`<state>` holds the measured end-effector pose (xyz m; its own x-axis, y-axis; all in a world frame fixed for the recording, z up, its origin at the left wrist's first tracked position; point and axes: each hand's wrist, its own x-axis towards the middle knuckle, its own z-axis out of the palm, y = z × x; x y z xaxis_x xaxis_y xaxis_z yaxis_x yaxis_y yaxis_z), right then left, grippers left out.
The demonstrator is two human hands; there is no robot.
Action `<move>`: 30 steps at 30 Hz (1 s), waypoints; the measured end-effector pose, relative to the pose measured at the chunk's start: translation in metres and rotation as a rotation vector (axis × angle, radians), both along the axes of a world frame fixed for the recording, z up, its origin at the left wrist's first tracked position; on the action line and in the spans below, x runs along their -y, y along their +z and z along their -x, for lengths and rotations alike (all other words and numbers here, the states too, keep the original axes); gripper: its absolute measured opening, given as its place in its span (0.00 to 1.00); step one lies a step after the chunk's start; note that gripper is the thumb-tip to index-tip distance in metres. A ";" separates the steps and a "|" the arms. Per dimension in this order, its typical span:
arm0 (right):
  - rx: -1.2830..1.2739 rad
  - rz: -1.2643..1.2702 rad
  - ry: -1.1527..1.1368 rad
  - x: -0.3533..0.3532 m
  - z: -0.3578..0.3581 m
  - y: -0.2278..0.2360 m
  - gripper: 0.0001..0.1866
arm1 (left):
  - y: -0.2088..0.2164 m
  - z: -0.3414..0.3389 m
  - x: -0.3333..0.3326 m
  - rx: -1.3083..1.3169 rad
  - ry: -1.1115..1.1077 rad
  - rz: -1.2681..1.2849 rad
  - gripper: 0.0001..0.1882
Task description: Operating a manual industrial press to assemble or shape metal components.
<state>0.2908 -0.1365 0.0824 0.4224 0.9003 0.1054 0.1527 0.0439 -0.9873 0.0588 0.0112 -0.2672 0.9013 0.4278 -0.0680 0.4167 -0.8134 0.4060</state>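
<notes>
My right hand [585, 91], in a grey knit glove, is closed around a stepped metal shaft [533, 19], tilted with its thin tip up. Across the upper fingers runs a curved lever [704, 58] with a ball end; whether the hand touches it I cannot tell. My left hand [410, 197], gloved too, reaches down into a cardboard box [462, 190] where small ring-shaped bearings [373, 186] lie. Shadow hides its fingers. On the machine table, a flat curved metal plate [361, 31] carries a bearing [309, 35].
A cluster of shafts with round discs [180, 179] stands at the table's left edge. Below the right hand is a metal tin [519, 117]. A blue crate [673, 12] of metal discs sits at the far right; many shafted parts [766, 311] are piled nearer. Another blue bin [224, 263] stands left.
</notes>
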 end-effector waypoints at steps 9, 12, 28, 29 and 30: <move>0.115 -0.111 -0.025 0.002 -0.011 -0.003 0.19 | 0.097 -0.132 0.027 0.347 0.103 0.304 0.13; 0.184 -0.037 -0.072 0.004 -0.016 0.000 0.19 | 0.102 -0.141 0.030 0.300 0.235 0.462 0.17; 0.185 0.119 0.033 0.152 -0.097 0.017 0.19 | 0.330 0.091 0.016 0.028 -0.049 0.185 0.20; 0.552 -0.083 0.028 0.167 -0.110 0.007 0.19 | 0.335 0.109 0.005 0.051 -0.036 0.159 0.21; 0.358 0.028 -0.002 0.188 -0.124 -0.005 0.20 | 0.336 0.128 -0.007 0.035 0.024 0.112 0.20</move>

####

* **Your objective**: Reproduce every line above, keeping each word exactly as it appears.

* **Written answer**:
`<state>` holds the measured end-effector pose (xyz m; its own x-axis, y-axis; all in a world frame fixed for the recording, z up, its origin at the left wrist's first tracked position; point and axes: each hand's wrist, its own x-axis towards the middle knuckle, its own z-axis out of the palm, y = z × x; x y z xaxis_x xaxis_y xaxis_z yaxis_x yaxis_y yaxis_z), right then left, grippers left out.
The demonstrator is two human hands; there is no robot.
Action `<move>`: 30 steps at 30 Hz (1 s), waypoints; the measured end-effector pose, relative to the pose measured at the chunk's start: translation in metres and rotation as a rotation vector (axis × angle, radians), both along the axes of a world frame fixed for the recording, z up, its origin at the left wrist's first tracked position; on the action line and in the spans below, x runs along their -y, y along their +z and z along their -x, for lengths and rotations alike (all other words and numbers here, the states too, keep the original axes); gripper: its absolute measured opening, given as its place in its span (0.00 to 1.00); step one lies a step after the chunk's start; note that gripper is the thumb-tip to index-tip distance in metres. A ";" separates the steps and a "|" the arms. Per dimension in this order, its typical span:
arm0 (right):
  - rx: -1.2830..1.2739 rad
  - rz: -1.2643..1.2702 rad
  - ry: -1.1527..1.1368 rad
  - x: -0.3533..0.3532 m
  - z: -0.3578..0.3581 m
  - y: -0.2278..0.2360 m
  - gripper: 0.0001..0.1866
arm1 (left):
  - y: -0.2088..0.2164 m
  - z: -0.3414..0.3389 m
  - x: -0.3333..0.3326 m
  - rx: -1.3083..1.3169 rad
  - ry: -1.1115..1.1077 rad
  - rz: -1.2681..1.2849 rad
  - gripper: 0.0001..0.1882
Task description: Operating a manual industrial press to assemble or shape metal components.
<state>0.2908 -0.1365 0.0824 0.4224 0.9003 0.1054 0.1527 0.0439 -0.9873 0.0588 0.0112 -0.2672 0.9013 0.4278 -0.0680 0.4167 -0.8134 0.4060</state>
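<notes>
My right hand [585, 91], in a grey knit glove, is closed around a stepped metal shaft [533, 19], tilted with its thin tip up. Across the upper fingers runs a curved lever [704, 58] with a ball end; whether the hand touches it I cannot tell. My left hand [410, 197], gloved too, reaches down into a cardboard box [462, 190] where small ring-shaped bearings [373, 186] lie. Shadow hides its fingers. On the machine table, a flat curved metal plate [361, 31] carries a bearing [309, 35].
A cluster of shafts with round discs [180, 179] stands at the table's left edge. Below the right hand is a metal tin [519, 117]. A blue crate [673, 12] of metal discs sits at the far right; many shafted parts [766, 311] are piled nearer. Another blue bin [224, 263] stands left.
</notes>
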 end-effector waypoints at steps 9, 12, 28, 29 and 30: <move>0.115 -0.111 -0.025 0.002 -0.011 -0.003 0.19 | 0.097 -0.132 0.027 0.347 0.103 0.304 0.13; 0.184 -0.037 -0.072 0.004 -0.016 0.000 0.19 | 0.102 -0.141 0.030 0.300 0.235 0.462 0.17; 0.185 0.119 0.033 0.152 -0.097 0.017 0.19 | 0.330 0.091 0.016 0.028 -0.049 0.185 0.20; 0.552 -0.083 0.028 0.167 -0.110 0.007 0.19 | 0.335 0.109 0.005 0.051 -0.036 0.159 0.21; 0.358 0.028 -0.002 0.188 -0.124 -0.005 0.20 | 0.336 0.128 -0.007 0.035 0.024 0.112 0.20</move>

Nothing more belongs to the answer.